▸ **WHAT THE TASK ASKS**: Which lines in the records below contain the word "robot"? Copy each one out.

▸ **MATERIAL PROVIDED**:
+++++
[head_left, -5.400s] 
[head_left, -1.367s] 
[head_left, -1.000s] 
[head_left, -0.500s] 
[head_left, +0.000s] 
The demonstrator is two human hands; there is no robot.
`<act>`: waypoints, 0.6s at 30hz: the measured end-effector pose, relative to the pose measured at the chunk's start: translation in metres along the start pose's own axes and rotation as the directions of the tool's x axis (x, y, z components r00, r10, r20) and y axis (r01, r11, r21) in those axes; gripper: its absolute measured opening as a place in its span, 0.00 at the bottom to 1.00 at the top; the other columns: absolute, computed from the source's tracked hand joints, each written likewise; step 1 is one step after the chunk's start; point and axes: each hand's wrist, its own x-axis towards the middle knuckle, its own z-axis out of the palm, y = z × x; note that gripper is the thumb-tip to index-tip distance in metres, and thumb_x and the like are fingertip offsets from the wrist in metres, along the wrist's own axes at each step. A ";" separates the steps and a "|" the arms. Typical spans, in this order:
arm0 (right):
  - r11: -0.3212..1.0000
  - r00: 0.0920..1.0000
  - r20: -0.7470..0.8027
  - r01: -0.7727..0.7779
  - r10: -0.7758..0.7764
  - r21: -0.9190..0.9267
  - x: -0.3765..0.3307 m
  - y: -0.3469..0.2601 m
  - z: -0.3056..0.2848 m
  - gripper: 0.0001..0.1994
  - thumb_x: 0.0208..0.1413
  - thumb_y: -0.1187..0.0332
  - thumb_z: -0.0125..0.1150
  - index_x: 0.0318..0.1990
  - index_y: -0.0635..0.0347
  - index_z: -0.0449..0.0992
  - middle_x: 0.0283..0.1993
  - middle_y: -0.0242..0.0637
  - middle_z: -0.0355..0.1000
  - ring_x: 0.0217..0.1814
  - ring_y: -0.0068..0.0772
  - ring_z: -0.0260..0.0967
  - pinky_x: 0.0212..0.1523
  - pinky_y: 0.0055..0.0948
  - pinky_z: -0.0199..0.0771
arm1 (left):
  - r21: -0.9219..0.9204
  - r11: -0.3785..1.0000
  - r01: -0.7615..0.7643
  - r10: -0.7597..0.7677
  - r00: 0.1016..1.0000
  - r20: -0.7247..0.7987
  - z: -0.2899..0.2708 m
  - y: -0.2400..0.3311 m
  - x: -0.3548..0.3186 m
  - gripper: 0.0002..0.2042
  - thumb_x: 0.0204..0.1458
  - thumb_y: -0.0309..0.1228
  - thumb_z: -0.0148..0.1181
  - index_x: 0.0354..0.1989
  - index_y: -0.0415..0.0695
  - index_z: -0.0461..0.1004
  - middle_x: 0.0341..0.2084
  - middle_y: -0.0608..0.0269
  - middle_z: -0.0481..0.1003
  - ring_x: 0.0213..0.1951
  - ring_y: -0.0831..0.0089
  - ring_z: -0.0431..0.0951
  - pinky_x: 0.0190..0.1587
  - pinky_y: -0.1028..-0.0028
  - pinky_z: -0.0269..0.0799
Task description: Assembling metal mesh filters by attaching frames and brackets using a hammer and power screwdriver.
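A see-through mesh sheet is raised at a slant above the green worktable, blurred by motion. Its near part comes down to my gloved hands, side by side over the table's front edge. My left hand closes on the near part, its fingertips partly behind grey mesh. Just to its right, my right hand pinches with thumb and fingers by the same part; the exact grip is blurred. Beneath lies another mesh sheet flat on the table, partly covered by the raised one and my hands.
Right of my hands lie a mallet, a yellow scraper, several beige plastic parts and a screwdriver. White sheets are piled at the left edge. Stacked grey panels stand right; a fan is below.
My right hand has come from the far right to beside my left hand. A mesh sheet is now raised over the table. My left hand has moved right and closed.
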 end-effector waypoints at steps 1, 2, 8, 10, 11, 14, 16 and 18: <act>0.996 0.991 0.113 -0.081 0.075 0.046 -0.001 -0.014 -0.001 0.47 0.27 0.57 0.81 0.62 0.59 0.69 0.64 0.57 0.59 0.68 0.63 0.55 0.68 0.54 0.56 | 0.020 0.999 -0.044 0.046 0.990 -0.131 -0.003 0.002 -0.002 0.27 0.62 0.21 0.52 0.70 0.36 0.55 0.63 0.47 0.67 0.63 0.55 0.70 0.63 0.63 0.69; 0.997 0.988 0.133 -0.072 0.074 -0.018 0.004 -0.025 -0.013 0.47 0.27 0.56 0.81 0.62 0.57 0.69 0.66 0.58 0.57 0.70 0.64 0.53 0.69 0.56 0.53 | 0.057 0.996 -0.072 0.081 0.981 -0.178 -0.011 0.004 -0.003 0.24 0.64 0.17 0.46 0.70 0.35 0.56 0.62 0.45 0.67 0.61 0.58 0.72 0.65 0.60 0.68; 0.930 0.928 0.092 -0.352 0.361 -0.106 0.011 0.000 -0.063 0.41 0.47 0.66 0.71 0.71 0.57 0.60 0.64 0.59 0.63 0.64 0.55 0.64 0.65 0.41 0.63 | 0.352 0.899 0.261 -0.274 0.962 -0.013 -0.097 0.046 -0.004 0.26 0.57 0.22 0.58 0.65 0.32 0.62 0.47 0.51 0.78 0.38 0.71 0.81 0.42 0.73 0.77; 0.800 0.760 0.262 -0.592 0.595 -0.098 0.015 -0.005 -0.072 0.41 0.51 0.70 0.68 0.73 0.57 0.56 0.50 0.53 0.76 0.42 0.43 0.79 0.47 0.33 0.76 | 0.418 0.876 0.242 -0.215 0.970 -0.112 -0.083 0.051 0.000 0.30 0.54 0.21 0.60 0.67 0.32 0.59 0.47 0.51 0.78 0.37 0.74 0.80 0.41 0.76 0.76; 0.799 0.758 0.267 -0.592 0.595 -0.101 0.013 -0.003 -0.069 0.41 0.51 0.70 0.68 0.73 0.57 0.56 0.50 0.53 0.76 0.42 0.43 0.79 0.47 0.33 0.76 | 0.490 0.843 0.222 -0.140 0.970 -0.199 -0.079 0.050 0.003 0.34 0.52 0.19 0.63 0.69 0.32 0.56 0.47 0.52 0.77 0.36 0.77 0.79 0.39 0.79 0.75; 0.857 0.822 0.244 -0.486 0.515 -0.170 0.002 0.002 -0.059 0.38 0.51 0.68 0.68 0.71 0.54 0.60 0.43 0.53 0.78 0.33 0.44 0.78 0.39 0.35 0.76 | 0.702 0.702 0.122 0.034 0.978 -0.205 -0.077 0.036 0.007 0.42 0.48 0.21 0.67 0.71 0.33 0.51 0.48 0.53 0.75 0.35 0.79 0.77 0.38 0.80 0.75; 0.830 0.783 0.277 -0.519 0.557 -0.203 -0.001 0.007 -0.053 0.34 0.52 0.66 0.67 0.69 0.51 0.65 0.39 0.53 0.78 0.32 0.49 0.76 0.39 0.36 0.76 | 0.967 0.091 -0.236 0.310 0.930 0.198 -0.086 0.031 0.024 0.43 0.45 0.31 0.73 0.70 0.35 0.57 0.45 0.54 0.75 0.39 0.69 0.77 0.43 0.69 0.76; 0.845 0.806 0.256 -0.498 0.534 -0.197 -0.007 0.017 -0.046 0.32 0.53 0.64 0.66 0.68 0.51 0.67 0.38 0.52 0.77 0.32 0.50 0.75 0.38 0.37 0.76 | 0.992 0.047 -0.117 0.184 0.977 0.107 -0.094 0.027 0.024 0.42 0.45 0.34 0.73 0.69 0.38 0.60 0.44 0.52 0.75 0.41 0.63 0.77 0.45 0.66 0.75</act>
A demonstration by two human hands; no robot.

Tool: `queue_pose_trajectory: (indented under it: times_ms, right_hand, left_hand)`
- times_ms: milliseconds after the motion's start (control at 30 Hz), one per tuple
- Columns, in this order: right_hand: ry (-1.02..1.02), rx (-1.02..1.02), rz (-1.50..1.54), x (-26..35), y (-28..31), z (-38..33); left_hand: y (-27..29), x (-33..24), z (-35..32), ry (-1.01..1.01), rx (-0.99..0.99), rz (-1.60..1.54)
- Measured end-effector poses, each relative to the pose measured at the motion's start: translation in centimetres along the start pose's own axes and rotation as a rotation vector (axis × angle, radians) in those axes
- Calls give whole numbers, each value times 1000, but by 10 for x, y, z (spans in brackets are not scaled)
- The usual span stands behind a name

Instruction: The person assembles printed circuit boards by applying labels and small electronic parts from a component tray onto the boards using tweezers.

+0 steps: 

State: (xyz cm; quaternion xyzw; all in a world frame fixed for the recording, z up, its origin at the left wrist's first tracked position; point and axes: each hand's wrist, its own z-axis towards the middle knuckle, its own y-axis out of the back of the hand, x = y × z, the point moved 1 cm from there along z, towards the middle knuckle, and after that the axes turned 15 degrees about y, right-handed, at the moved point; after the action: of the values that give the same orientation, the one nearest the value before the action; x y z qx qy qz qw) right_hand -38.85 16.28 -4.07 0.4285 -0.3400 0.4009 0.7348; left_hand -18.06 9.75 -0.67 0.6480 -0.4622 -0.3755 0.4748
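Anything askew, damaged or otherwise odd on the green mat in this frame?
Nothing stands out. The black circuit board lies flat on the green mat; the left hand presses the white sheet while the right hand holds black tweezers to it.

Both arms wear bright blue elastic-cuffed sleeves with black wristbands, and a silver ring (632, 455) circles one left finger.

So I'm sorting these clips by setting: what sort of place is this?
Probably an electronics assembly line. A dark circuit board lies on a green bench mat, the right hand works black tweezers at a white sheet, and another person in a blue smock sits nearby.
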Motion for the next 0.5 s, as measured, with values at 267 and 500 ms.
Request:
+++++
▸ **WRITTEN RESPONSE**:
The demonstrator is two human hands; there is no robot.
A demonstration by two human hands; no robot.

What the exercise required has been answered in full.